**WORK REQUIRED**
Each line of the data below from the one holding "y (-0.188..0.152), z" to the one holding "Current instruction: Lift", inclusive, is to be reproduced exactly; no other line belongs in the answer.

[DATA SHOWN — start]

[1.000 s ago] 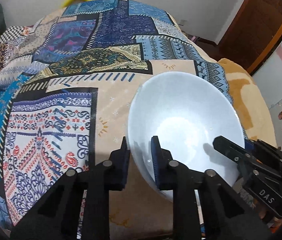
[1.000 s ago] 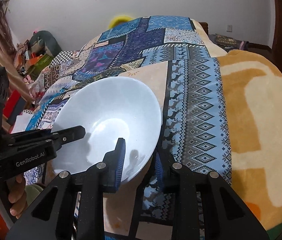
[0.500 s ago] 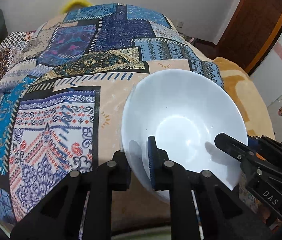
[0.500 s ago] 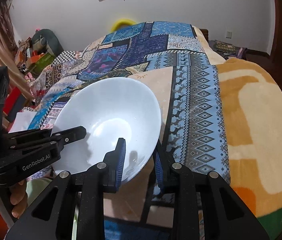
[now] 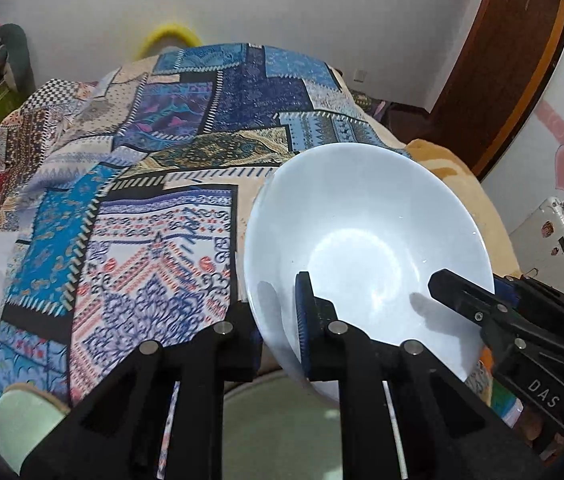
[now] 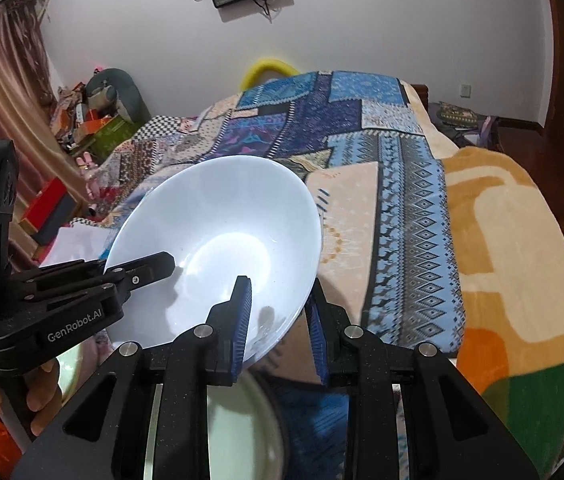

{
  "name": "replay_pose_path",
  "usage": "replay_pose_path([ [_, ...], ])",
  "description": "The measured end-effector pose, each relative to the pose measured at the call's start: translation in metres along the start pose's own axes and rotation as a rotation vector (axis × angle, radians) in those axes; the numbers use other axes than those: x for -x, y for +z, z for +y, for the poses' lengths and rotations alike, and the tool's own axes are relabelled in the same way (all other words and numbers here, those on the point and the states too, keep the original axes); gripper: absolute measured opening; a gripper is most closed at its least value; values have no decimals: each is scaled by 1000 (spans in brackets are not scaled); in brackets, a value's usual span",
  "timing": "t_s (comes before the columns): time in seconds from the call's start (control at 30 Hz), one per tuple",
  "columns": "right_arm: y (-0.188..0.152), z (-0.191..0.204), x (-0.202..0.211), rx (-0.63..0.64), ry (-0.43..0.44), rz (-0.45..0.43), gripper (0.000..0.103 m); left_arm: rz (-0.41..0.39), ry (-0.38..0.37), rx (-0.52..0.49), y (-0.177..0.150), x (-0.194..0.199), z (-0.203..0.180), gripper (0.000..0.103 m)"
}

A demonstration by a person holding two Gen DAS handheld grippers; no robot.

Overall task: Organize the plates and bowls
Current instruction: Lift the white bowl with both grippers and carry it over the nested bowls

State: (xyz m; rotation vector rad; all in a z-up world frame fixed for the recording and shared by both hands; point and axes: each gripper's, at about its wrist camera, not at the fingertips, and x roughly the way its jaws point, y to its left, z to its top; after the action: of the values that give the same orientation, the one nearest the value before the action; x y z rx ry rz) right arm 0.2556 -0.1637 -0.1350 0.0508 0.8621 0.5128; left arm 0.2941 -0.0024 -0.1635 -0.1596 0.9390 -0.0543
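Above the near edge of the patchwork bedspread [image 5: 134, 216], a white bowl [image 5: 365, 248] hangs tilted in the air, gripped on two sides at once. From the left wrist view, the left gripper [image 5: 278, 332] is clamped on the bowl's near-left rim: one blue-padded finger lies inside against the wall, the other presses from outside beneath it. On the bowl's far-right side the right gripper [image 5: 465, 296] bites the rim in the same way, its upper black finger reaching over the inner surface. The right wrist view confirms this: the right gripper [image 6: 278, 316] has one ribbed blue pad [image 6: 242, 316] inside the bowl [image 6: 218, 252] and the other outside, just under the rim, while the left gripper [image 6: 138, 272] grasps the opposite edge, held by a hand [image 6: 38, 392] low beside the bowl. Directly under the bowl, partly hidden by the grippers, sits a pale green dish [image 5: 278, 428], also seen in the right view [image 6: 242, 428]. Beyond the bowl an orange and cream blanket [image 6: 513, 248] covers the bedspread's right side, and a yellow ring [image 6: 268, 68] pokes up behind the bed's far end.
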Motion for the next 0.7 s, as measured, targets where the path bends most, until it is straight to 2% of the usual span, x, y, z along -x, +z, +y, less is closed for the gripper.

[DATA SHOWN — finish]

**SOLUTION BELOW**
  "columns": "right_arm: y (-0.188..0.152), z (-0.191..0.204), x (-0.202..0.211), rx (-0.63..0.64), ry (-0.43..0.44), rz (-0.45..0.43), gripper (0.000..0.103 m); left_arm: rz (-0.41..0.39), ry (-0.38..0.37), rx (-0.52..0.49), y (-0.177..0.150), x (-0.194..0.199), z (-0.203..0.180), gripper (0.000..0.103 m)"
}

A demonstration by a person holding two Gen DAS handheld grippers; no robot.

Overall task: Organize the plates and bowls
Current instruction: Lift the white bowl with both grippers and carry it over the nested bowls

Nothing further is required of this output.